I was just going to do a little post on my day yesterday, and how I planned it out so I wouldn't get stuck with nothing to do. My mom did a really stupid thing (not for the first time) and so was forced to refinance her car loan (a result of a different, earlier stupid thing she did) and I had to drive her because she is still recovering from the results of an accident (that happened because she made a stupid decision to go on a trip she shouldn't have) she suffered back in October (more on that later, in fact, it will be a whole series of posts on the whole stupid affair).

So, to cut to the chase, I brought with me the following items:

  1. A bottle of Arrowhead water.
  2. A packet of Emergen-C
  3. A ripe banana (you didn't think I'd bring an unripe one, did you?)
  4. A book (for reading)

So, I drove my mom to the place. There was a minor incident when some old bitch came around claiming, from at least 20 or 30 feet away, and from the other side of her car (so that in actual fact, she couldn't have seen anything), that she saw her Jeep "move" when we got out of Mom's car, and that we put a mark on her precious, ugly lime-green rear fender! I told the old hag matter-of-factly that no, we did not, that I was watching the whole time (I wasn't, of course) and that nothing of the kind occurred. Mom kept saying "She's gonna take down my license plate number and say we hit her car, I know it" and even after the nasty wrinkled whore was joined by her stupid, dumb ass husband, and the two old farts got in their Jeep and drove off, Mom was asking "are they writing down my license?"

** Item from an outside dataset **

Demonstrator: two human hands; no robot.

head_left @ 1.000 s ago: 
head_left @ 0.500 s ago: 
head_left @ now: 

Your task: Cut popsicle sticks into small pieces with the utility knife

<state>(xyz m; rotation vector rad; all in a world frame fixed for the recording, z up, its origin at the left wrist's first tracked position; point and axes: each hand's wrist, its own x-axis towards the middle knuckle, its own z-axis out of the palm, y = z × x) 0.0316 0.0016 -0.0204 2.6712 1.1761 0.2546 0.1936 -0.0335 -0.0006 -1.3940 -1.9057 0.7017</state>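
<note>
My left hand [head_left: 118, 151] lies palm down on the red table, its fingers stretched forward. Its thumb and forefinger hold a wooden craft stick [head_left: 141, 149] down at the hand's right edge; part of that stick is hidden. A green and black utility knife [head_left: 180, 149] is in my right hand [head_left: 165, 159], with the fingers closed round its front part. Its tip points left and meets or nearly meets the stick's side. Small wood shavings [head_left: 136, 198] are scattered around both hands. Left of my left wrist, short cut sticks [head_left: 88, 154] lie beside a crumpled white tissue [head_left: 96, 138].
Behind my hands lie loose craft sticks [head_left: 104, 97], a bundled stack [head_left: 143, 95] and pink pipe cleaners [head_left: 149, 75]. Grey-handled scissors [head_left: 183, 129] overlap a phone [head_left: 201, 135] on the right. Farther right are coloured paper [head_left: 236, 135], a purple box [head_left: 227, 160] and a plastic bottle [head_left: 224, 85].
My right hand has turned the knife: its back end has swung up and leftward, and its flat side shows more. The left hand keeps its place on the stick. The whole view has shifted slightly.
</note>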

After that it was simply a matter of waiting, and luckily I didn't have to bring my own bench and water fountain, they were already sitting out in front of the building, where I settled myself in the shade (though the stupid bench was designed with a ridge that stuck right in your back, making my rest there less than completely pleasant) and listened to the water falling while I first opened my powered vitamin C and poured it into my water, drank it down, peeled my banana, ate it, threw the peel onto the walk, hoping another nasty old bag would come along and slip on it, changed my mind, picked the peel up and tossed it into the garbage can next to the bench, then finally opened my book and had a relaxing read until Mom emerged from inside the office she'd entered and I could drive her back home, then spend the rest of the afternoon reading, watching television, and eating.

All in all a pretty fine day, but think how it might not have been if I hadn't been prepared.

1 comment:

  1. This makes me want to put together a zombie-apocalypse kit. Sorry, my mind is like... out there today.